Definition of peripheral edema (leg swelling)
Leg swelling can occur in any part of the legs, including the feet, ankles, calves and thighs. Leg swelling can result either from fluid buildup (fluid retention) or from inflammation in injured or diseased tissues or joints.
Many of the causes of leg swelling, such as an injury or prolonged standing or sitting, are easily identified. Sometimes leg swelling may be a sign of a more serious disorder, such as heart disease or a blood clot.
Seek medical care right away when leg swelling occurs for no apparent reason or you also have difficulty breathing, chest pain or other warning signs of a blood clot in your lungs or a serious heart condition.
Causes of peripheral edema (leg swelling)
Many factors — varying greatly in seriousness — can cause leg swelling.
Leg swelling related to fluid buildup
Leg swelling caused by the retention of fluid in leg tissues is known as peripheral edema. It can be caused by a problem with the circulatory system, the lymphatic system or the kidneys. You may also experience swelling due to fluid buildup after sitting or standing for a long time.
Factors related to fluid buildup include:
- Acute kidney failure
- Cardiomyopathy (disease of heart tissue)
- Chronic kidney disease
- Cirrhosis (scarring of the liver)
- Deep vein thrombosis (DVT)
- Heart failure
- Hormone therapy
- Lymphedema (blockage in the lymph system)
- Nephrotic syndrome (damage to small filtering blood vessels in the kidneys)
- Pain relievers, such as ibuprofen or naproxen
- Pericarditis (swelling of the membrane surrounding the heart)

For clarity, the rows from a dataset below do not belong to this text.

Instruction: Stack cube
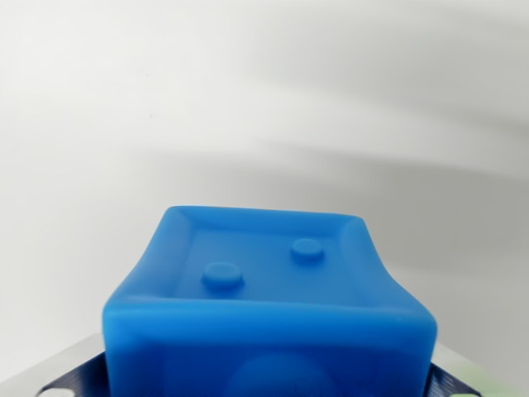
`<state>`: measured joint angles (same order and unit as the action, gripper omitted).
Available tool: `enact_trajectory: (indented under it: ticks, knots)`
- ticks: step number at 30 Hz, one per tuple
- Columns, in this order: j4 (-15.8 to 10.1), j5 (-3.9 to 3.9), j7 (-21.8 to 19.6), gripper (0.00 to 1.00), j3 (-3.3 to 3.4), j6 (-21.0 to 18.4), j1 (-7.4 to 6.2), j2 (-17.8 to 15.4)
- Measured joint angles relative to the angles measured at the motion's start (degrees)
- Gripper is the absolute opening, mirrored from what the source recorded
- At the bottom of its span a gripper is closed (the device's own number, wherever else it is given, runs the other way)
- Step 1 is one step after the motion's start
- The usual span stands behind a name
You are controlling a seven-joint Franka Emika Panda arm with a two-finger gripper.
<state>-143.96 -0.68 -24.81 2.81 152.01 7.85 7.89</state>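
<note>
A blue cube point(269, 298) fills the lower middle of the wrist view, very close to the camera. Its upper face has a raised rim and two round studs. My gripper point(269, 385) sits at the bottom edge, with dark finger parts point(78, 376) showing on the wrist view's left and right of the cube. The cube's side walls bow inward between them, so the gripper looks shut on the cube. The cube's lower part and whatever is beneath it are hidden.
Behind the cube there is only a blurred white surface with soft grey shadows across the upper right. No other cube or object is visible.
</note>
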Motion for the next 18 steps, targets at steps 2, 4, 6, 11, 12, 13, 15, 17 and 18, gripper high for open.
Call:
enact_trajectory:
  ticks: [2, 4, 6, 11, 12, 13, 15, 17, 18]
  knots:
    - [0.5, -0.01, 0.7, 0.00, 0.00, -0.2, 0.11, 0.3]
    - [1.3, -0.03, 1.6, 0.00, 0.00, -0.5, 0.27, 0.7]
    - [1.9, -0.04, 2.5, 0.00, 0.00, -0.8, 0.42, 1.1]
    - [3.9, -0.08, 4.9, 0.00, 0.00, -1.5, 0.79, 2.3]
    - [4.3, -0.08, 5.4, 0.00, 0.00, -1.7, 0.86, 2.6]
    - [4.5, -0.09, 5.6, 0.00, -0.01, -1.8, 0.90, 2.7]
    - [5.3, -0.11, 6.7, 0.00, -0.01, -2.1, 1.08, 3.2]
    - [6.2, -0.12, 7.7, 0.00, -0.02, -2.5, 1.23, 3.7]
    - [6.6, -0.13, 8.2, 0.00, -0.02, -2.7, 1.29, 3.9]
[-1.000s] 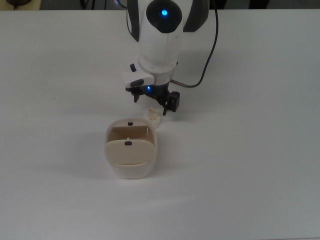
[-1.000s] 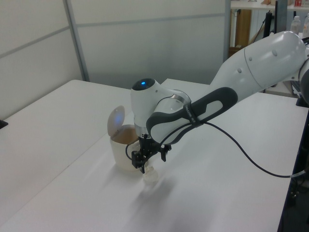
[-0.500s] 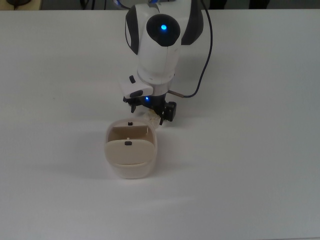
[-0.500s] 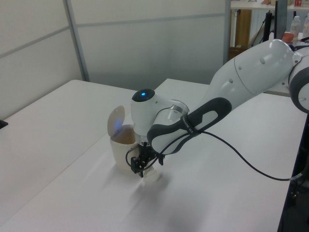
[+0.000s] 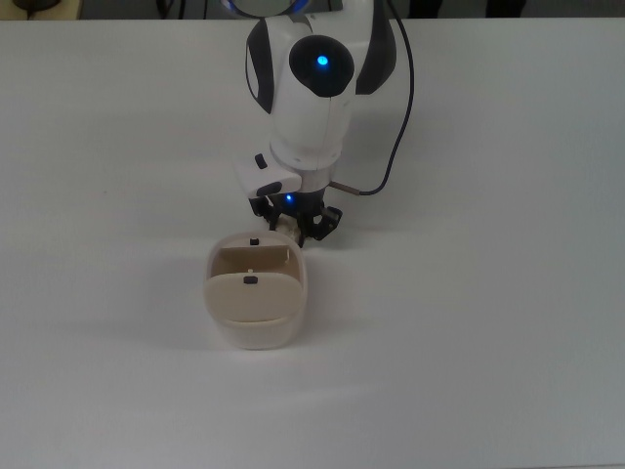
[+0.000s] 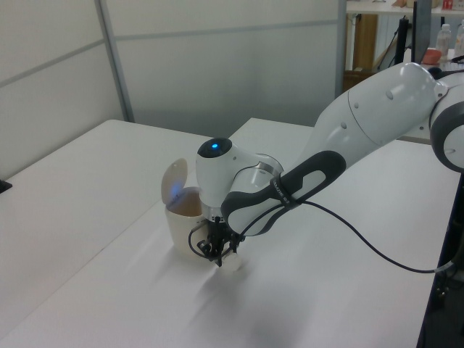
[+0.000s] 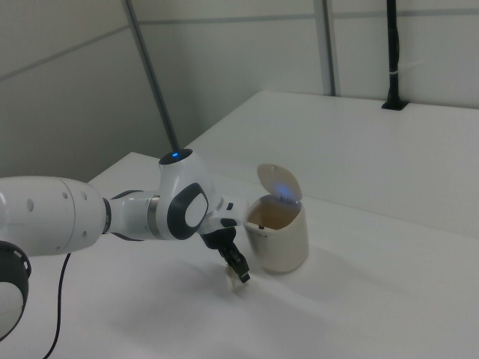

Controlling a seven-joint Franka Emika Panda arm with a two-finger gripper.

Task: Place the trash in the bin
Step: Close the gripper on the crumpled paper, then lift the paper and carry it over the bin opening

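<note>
Where a second ago the gripper (image 5: pixel 294 223) hung open above the paper wad (image 5: pixel 285 234), it has come down and narrowed around it on the table (image 5: pixel 488 293), just above the bin (image 5: pixel 256 298) at the top view's centre. Whether the fingers actually pinch the wad cannot be told. Crumpled, it shows no clear long axis; the bin's lid stands tilted up.

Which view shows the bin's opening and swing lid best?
The top view: it looks straight down into the bin, showing the open cavity and the lid with its dark mark. The left view shows the raised lid, but the gripper and arm cover part of the body. The right view shows lid and rim side-on.
</note>
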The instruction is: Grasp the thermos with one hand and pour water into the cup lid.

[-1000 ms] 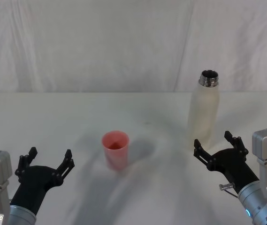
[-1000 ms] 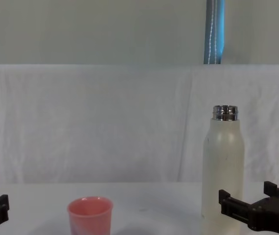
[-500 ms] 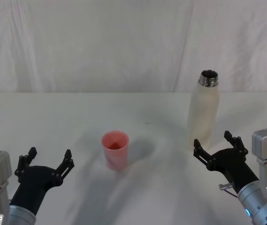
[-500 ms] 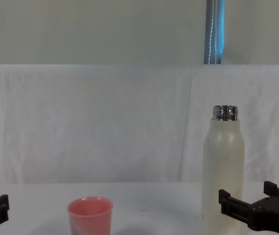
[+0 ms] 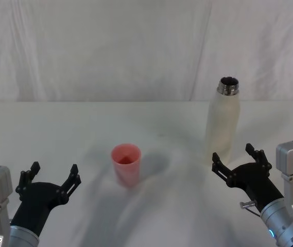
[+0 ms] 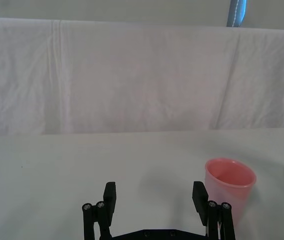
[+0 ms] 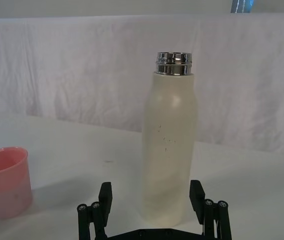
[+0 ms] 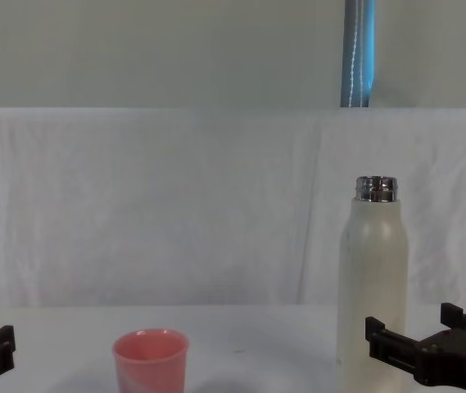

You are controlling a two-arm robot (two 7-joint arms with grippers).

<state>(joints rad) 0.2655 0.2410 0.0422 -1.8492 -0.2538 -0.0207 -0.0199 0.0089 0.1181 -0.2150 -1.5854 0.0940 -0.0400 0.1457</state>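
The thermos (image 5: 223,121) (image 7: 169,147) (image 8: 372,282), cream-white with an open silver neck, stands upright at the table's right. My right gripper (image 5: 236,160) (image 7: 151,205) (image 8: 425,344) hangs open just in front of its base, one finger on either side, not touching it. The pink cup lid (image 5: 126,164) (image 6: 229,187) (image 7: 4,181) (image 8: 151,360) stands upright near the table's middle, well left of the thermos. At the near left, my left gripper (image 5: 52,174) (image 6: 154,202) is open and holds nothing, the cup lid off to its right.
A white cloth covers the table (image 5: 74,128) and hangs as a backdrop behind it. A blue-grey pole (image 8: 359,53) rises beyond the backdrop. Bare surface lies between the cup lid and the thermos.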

- Prescription medications, including some used for diabetes and high blood pressure
- Sitting for a long time, such as during airline flights
- Standing for a long time
- Thrombophlebitis (a blood clot that usually occurs in the leg)
- Venous insufficiency, chronic (leg veins with a problem returning blood to the heart)
Leg swelling related to inflammation
Leg swelling can also be caused by inflammation in leg tissues. Inflammation may be a normal response to injury or disease, or it may be due to rheumatoid arthritis or another inflammatory disorder. You will usually feel some pain with inflammation.
Factors that can contribute to inflammation in the leg include:
- Achilles tendon rupture
- ACL injury (tearing of the anterior cruciate ligament in your knee)
- Baker’s cyst
- Broken ankle/broken foot
- Broken leg
- Cellulitis (a skin infection)
- Gout (arthritis related to excess uric acid)
- Infection or wound in the leg
- Knee bursitis (inflammation of fluid-filled sacs in the knee joint)
- Osteoarthritis (disease causing the breakdown of joints)
- Rheumatoid arthritis (inflammatory joint disease)
- Sprained ankle
When to see a doctor
Seek emergency medical care if you have leg swelling and any of the following signs or symptoms, which may indicate a blood clot in your lungs or a serious heart condition:
- Chest pain lasting more than a few minutes
- Difficulty breathing
- Fainting or dizziness
Also, seek immediate care if your leg swelling:
- Occurs for no apparent reason
- Is related to a physical injury, such as from a fall, a sports injury or a car accident
Schedule a doctor’s visit
Nonemergency problems related to leg swelling still need prompt care. Leg swelling that is the side effect of a drug can look just like leg swelling caused by a kidney disorder. Make an appointment as soon as possible so that your doctor can diagnose the underlying problem.
Before your appointment, consider the following tips:
- Put a pillow under your legs when lying down, which may lessen swelling related to the buildup of fluid.
- If you need to stand or sit for long periods, give yourself frequent breaks and move around, unless the movement causes pain.
- Don’t stop taking a prescription medication without talking to your doctor, even if you suspect it may be causing leg swelling.
- Over-the-counter (nonprescription) pain medication may lessen painful swelling.